Bethesda Woman Hopes To Plug Gap Between Wasted Produce, Underfed

Cheryl Kollin, who runs Farm to Freezer, shows off some of the produce her crew of volunteers prepared on Saturday Farm to Freezer volunteers work in a Silver Spring church community kitchen on Saturday Cheryl Kollin's husband, Bill Franz, volunteers All excess parts of produce are put into compostable bags Kollin demonstrates blanching techniques during Saturday's kitchen session Kitchen manager Carolyn Gunnerson prepares roasted green peppers A Farm to Freezer volunteer works Saturday Farm to Freezer is located in a church community kitchen in Silver Spring

There’s an estimated six billion pounds of wasted fresh vegetables each summer in the United States, yet a growing number of people in need of healthy food.

Even in affluent Montgomery County, the number of underfed and in-need people has increased. Manna Food Center, the Gaithersburg-based food bank (and a BethesdaNow.com advertiser) reported a 45 percent increase in clients during the height of the Great Recession.

That’s where Cheryl Kollin, the Bethesda resident who last year started the Farm to Freezer pilot program, hopes her concept can make a difference.

On Saturday, Farm to Freezer volunteers purchased squash, eggplant, green peppers, zucchini and other vegetables from a farmer at a Silver Spring farmers market, then partially cooked the produce for freeze storage at Manna.

The idea is to fill in the large gap between excess, wasted produce and the underfed of Montgomery County who desperately need nutritious food options.

Kollin worked for environmental nonprofits most of her career before getting an MBA in sustainable agriculture and food systems a few years ago.

She wanted to branch out.

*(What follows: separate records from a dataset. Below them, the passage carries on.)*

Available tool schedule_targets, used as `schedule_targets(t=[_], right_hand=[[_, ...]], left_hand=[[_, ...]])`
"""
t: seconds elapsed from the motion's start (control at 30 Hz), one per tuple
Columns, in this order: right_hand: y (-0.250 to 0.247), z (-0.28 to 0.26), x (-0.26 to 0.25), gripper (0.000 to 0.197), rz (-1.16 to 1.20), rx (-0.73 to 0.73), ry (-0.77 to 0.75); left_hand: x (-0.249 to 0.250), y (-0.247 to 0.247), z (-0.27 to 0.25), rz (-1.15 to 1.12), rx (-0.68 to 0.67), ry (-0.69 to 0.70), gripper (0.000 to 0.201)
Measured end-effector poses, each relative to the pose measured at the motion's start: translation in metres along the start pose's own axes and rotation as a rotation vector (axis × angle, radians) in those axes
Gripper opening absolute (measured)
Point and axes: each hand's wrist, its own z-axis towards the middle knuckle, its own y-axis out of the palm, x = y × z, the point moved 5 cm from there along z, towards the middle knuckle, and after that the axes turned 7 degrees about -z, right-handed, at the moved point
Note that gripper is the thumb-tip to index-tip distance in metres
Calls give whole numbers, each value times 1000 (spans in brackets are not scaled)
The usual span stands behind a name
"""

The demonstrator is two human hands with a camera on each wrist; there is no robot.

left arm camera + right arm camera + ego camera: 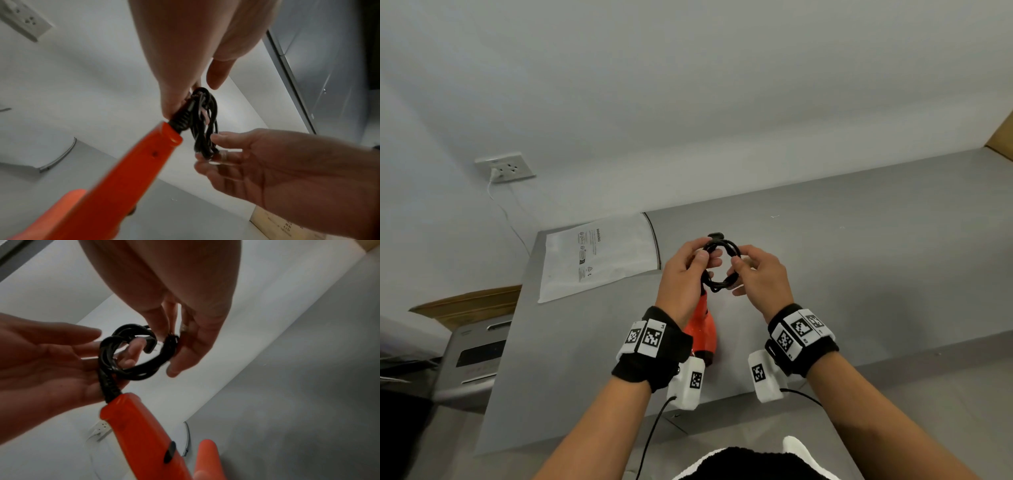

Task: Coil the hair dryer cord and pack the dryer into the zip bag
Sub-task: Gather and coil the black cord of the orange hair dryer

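Observation:
Both hands hold a coiled black cord (722,263) above the grey table (859,257). My left hand (700,262) grips the coil's left side, thumb over the strands and fingers through the loop (131,352). My right hand (739,272) pinches the right side of the coil (205,138) between thumb and fingers. The plug (150,344) sits inside the coil near the right fingers. The orange hair dryer (700,329) hangs by its handle (127,167) from the cord, under the left wrist. A flat translucent zip bag (599,260) with printed warnings lies at the table's far left.
A wall socket (505,168) with a white cable plugged in sits on the wall behind the table's left end. A cardboard box (469,303) and a grey appliance (472,356) stand left of the table. More cardboard (1001,137) shows at far right.

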Motion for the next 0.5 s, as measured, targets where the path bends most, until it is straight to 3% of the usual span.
schedule_targets(t=[0.13,0.27,0.37,0.43,0.5], right_hand=[[4,0,4,39,-179,22,-73],[23,-18,-2,23,-122,-111,-145],[18,-11,16,18,-135,-62,-93],[6,0,35,14,-114,0,-11],[-7,9,56,16,-5,15,106]], left_hand=[[-7,2,2,-14,-86,-27,34],[-13,14,3,-51,-157,-71,38],[-15,24,-1,-64,-243,-95,40],[-21,24,-2,64,-303,-74,43],[-35,18,2,328,-323,-12,44]])
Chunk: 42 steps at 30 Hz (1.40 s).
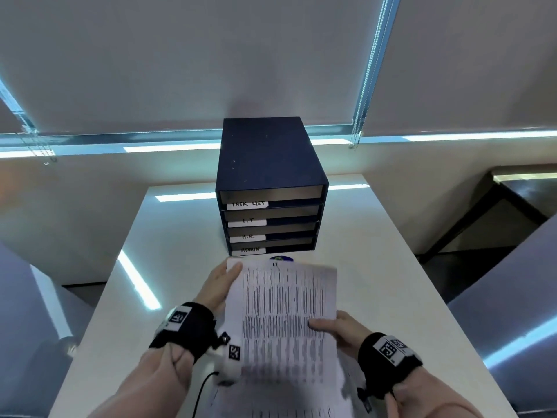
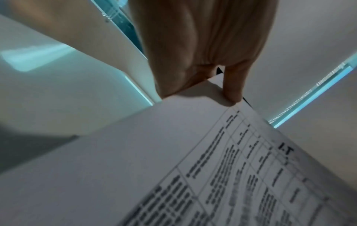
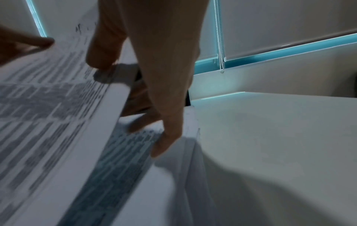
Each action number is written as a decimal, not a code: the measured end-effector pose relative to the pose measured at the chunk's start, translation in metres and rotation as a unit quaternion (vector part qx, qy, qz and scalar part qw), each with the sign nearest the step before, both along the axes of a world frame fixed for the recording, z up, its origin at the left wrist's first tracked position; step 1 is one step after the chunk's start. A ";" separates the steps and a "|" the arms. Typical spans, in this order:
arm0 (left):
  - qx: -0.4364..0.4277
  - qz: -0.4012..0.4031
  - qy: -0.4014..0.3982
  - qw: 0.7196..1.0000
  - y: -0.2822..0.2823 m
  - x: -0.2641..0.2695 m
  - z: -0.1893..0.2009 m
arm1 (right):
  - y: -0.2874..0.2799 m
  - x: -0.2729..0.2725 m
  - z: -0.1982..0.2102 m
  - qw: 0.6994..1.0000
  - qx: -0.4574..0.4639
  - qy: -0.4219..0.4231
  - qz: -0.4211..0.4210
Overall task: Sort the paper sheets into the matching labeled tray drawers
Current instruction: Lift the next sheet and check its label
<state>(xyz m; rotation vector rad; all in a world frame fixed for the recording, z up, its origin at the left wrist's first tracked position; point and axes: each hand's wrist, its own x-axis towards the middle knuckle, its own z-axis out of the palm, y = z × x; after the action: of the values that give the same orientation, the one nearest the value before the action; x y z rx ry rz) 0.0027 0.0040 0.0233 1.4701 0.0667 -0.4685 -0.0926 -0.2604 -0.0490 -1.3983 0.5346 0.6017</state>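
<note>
One printed sheet (image 1: 286, 312), headed "I.T" in the left wrist view, is held lifted in the lower centre of the head frame, just in front of the tray box. Left hand (image 1: 218, 285) grasps its upper left corner, thumb (image 2: 232, 85) on top. Right hand (image 1: 334, 330) pinches its right edge, thumb (image 3: 104, 50) on the printed face, fingers beneath. More sheets (image 3: 135, 175) lie under it on the table; count cannot be told. One dark blue tray box (image 1: 271, 182) stands at frame centre with four drawers, labelled TASK LIST, I.T, H.R., ADMIN from top down. One white table (image 1: 180, 251) carries everything. Two black wrist straps (image 1: 187, 327), one per wrist.
</note>
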 end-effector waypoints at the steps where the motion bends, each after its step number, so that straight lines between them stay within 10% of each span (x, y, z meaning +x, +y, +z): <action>1: -0.017 0.016 0.025 0.999 0.001 0.006 -0.001 | -0.002 0.000 -0.005 1.000 -0.002 0.009 -0.015; 21: -0.059 0.076 0.134 0.986 -0.008 0.047 0.004 | 0.002 -0.014 0.014 0.990 0.039 -0.070 -0.116; 35: -0.036 -0.038 0.162 0.985 -0.003 0.026 -0.005 | -0.031 0.151 0.027 0.992 -0.060 -0.064 -0.090; 42: -0.017 0.084 0.099 0.991 -0.016 0.056 -0.028 | -0.007 0.161 0.063 0.992 -0.096 -0.033 -0.075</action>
<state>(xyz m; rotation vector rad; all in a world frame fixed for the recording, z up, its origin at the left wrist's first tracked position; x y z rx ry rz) 0.0589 -0.0124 -0.0043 1.3682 0.3346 -0.4743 0.0684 -0.2669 0.0139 -1.5382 0.6516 0.3878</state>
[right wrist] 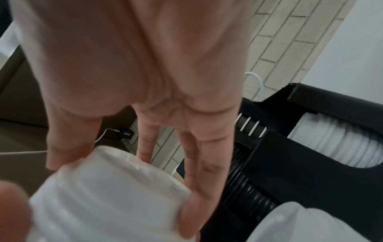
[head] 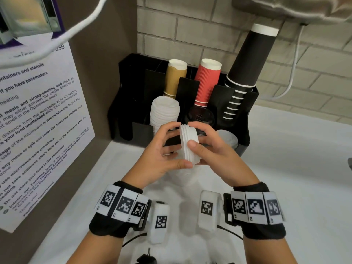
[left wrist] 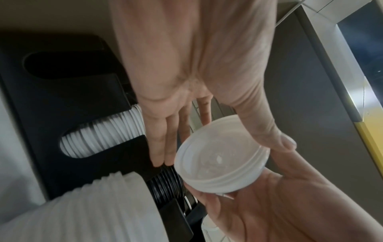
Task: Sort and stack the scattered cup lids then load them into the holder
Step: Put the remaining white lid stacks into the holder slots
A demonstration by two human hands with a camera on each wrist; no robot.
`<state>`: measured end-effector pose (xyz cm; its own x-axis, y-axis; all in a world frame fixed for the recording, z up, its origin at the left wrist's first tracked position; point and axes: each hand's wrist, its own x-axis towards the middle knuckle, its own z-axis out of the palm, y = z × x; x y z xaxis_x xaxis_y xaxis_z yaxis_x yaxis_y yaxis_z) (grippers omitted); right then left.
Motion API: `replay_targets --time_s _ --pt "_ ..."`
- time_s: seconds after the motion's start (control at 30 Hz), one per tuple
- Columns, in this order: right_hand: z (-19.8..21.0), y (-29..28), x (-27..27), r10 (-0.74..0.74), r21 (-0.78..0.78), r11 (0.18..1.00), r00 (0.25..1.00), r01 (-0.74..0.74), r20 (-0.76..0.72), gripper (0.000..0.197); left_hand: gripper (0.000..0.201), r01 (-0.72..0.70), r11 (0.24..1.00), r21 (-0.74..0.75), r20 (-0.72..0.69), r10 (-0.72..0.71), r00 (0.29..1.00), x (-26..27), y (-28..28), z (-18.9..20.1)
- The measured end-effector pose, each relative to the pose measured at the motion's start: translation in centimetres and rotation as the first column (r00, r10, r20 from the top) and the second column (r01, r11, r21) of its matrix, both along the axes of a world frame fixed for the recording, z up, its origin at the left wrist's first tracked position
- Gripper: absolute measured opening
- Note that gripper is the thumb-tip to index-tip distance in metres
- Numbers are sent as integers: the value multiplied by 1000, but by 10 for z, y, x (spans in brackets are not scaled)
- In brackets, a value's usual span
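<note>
Both hands hold a short stack of white lids (head: pixel 189 144) on edge, just in front of the black holder (head: pixel 122 103). Right hand (head: pixel 211 155): thumb and fingers curled round the stack's rim. Left hand (head: pixel 162 149): thumb and fingertips pinch the stack's near side; the left wrist view shows its other fingers straight. Holder already carries a tall white lid column (head: pixel 164 113) at 11 o'clock of the hands, black lids (head: pixel 201 117) at 12 o'clock, and another white stack (head: pixel 227 137) at 2 o'clock. Judgement: sorting looks largely done; this stack is not yet loaded. More white lids appear below the hands on the counter (head: pixel 285 168), blurred, count unclear.
</note>
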<state>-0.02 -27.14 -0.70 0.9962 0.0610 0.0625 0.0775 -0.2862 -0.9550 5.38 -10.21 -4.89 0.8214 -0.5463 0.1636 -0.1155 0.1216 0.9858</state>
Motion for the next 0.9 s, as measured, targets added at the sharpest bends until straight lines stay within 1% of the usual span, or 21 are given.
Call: replay_targets --time_s 0.07,0.17,0.3,0.43,0.5,0.57,0.67,0.73,0.8,0.9 --pt "1 -1 -1 -6 11 1000 1000 6 7 54 91 -5 1000 0 16 5 1000 -1 0 0" --pt "2 -2 -3 -32 -21 999 999 33 28 60 92 8 1000 -4 37 -8 999 0 -1 1" --pt "1 0 -2 -70 -35 997 995 72 74 56 93 24 1000 5 43 -24 999 1 -3 -1" --pt "3 1 -1 -66 -70 995 990 75 127 54 99 30 999 12 64 -31 997 4 -4 -2" --pt "8 -5 1 -76 -74 993 987 87 142 55 94 12 1000 17 65 -13 998 6 0 -2" --pt "18 -21 5 -122 -121 981 970 149 209 57 79 -43 999 3 57 43 997 9 5 -1" --pt "34 -60 18 -208 -265 917 922 300 325 61 55 -178 984 -4 79 178 981 16 17 -1" --pt "40 -86 29 -253 -391 841 910 374 328 65 46 -241 970 -24 93 242 966 21 23 -1" --pt "38 -107 40 -257 -534 760 926 371 277 67 40 -274 961 -30 106 276 955 26 26 -3" --pt "26 -119 54 -241 -742 624 963 246 117 71 36 -287 957 -25 129 288 949 31 27 -6"
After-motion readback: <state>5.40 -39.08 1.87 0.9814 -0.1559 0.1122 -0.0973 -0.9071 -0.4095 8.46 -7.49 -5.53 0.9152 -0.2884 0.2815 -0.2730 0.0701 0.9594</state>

She started a consulting business called Full Plate Ventures that helped nonprofits market, research and create business plans, but couldn’t find an existing program that dealt with food sustainability in the way she was hoping.

At a Bethesda Green event, she was chatting with Bethesda Cares Executive Director Sue Kirk when she came up with the idea of the Farm to Freezer concept.

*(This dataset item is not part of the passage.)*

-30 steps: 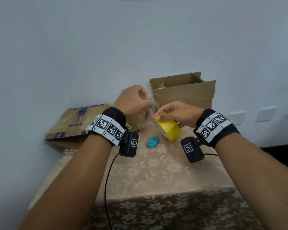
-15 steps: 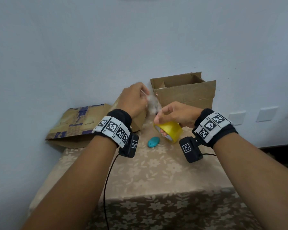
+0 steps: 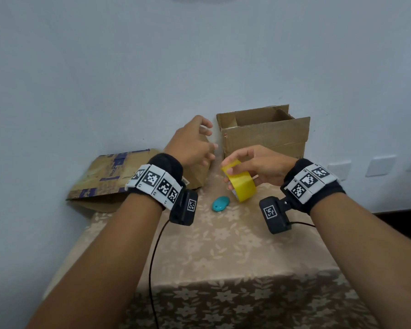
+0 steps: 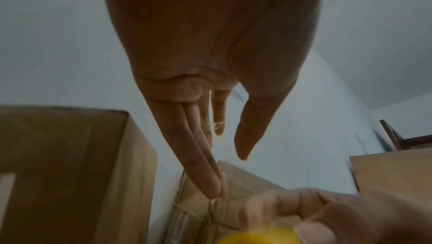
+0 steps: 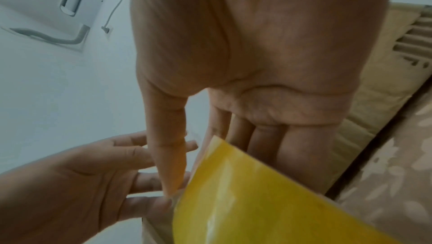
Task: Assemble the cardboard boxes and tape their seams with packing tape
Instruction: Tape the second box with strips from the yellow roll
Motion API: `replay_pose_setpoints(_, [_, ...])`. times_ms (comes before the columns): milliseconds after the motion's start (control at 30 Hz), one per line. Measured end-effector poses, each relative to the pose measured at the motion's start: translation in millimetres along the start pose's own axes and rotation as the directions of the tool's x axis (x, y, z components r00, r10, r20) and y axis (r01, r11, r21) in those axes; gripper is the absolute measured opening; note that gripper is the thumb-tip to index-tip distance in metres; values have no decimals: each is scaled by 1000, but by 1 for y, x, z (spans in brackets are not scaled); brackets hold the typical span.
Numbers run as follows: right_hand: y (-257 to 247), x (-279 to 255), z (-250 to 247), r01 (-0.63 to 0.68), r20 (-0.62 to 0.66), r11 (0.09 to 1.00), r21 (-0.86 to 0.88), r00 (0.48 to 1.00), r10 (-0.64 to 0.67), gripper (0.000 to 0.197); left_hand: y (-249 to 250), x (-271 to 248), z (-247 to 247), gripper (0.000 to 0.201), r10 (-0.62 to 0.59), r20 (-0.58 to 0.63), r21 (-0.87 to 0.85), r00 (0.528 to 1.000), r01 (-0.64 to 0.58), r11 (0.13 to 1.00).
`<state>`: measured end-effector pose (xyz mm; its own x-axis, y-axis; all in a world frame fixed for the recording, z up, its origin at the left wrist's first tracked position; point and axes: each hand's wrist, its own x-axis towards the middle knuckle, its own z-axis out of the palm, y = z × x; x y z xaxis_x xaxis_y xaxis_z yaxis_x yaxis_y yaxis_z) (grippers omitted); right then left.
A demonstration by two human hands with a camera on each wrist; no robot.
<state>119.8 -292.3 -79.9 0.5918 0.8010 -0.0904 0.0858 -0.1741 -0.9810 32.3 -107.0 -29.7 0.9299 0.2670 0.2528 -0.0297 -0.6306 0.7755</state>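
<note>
My right hand [image 3: 259, 162] grips the yellow tape roll [image 3: 241, 184], thumb on its outer face and fingers curled about its rim, and holds it in the air above the counter [image 3: 223, 245]. My left hand [image 3: 192, 143] hovers just beside the roll with fingers spread and loosely bent, holding nothing; its fingertips [image 5: 163, 203] lie close to the roll's edge, but I cannot tell whether they touch it. Beyond the hands, an upright cardboard box [image 3: 266, 131] stands open-topped against the wall, its flaps unfolded. To the left a second box [image 3: 114, 176], bearing blue markings, lies partly behind my left wrist. A small teal object [image 3: 220, 203] rests on the counter below the roll. No strip is drawn from the roll, so I judge the task to be early: the open top remains to be closed and taped. Both forearms reach forward, wrists level.
</note>
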Motion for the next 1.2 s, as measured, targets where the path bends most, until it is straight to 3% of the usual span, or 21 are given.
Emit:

Kirk, whose organization provides food, clothing and counseling services for homeless people in Bethesda, told Kollin she was getting plenty of donated produce, but that much of it went bad before her clients could use it.

“She said, ‘I’ve got this problem. I’ve got too much beautiful donated produce and it goes bad before I can use it all,’” Kollin said. “I just said, ‘Let’s freeze it.’”

Kollin created a group of volunteers through Manna, local religious institutions and Bethesda nonprofits to pick up excess produce at local farm markets, bring it to a community kitchen and prepare it for freezing and distribution to Bethesda Care clients during the winter.

In February, Kollin’s program won a national contest, which allowed her to speak at a conference on sustainable food programming.

This year, Kollin hopes to make Farm to Freezer self-sustaining by introducing a line of tomato sauce and ratatouille to local, independent grocery stores.

“I’ve worked for nonprofits most of my career, so I think I’m just oriented that way,” Kollin said.

Her mom was a dietician who did catering.

“She was also a Jewish mother, so you couldn’t get away from food in our family,” Kollin said. “Her advice to me was, ‘Whatever you do, don’t go into food,’ so of course, here I am.”

Farm to Freezer, of course, is different than running a catering business.

Kollin, her kitchen manager Cathryn Gunnerson and husband Bill Franz are in the community kitchen at Woodside United Methodist Church in Silver Spring each Saturday, Sunday and Monday, preparing the food with a group of rotating volunteers.

On Saturday, nine volunteers helped dice squash, roast peppers and blanch produce so it could be frozen and sent to Manna. The idea is that Manna’s clients will be able to thaw the material in the winter and throw it on to a soup or stew or dish as a side item.

Manna clients typically must rely on non-local frozen food or non-perishable packaged goods that are less healthy.

Nothing in the kitchen goes to waste. The ends of the vegetables are composted, something most farmers at farm markets don’t do.

“It’s a way to take something from nothing. There are lots of winners and I don’t see any loser in it,” Franz said. “It seems to resonate with people so that volunteers are willing to put in four or five hours.”

Volunteer Olivia McKnight heard about the program on WTOP and said she immediately emailed Kollin. McKnight said she was looking for unique opportunities to fulfill volunteer requirements at her sorority.

“It’s a lot more movement than just kind of sitting at a desk and handing out slips of paper, so I thought this would be a lot more interesting,” “It’s different. I’ve never heard of anything like it. I don’t cook, so my mom thought it’d be a good idea too.”

The program offers Student Service Learning hours to MCPS students. Students 16 and older can participate on their own. Students age 13-15 must have an adult with them.